YOUR INSTRUCTIONS: The answer is a single figure: how many lines below contain the word "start".

======== DATA

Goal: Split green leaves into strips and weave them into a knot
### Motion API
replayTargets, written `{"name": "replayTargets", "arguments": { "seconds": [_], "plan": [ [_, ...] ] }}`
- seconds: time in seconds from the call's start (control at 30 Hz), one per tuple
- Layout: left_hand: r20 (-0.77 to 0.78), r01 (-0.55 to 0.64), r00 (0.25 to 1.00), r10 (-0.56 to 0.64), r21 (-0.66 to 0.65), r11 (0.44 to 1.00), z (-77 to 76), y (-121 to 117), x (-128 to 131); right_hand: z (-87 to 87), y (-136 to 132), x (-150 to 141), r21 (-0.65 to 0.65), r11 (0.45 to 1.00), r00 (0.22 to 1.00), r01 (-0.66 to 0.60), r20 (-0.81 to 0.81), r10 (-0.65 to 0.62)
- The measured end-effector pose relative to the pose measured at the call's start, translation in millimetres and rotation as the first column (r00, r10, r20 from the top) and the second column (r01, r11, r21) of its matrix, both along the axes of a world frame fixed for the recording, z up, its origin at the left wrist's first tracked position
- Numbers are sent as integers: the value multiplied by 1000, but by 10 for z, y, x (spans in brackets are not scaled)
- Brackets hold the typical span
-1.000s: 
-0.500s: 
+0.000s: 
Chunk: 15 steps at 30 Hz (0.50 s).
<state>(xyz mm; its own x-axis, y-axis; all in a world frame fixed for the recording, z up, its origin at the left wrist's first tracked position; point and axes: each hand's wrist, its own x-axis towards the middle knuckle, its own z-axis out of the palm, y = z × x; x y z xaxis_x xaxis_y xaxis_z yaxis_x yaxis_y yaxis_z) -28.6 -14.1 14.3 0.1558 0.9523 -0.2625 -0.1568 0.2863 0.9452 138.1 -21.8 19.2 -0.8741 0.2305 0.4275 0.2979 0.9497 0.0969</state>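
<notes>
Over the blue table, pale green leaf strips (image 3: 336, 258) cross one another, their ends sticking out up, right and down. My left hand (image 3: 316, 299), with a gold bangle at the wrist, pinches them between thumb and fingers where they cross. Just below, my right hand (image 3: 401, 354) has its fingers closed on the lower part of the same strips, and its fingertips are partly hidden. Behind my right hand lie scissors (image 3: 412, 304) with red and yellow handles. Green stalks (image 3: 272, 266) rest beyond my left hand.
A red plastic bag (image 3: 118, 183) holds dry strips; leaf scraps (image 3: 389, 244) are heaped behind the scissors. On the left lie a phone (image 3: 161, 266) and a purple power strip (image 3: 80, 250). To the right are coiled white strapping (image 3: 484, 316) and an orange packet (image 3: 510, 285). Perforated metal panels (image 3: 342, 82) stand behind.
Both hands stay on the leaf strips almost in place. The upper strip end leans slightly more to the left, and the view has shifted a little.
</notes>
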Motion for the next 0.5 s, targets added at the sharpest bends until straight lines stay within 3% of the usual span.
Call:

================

SOLUTION FOR THIS EXERCISE: 2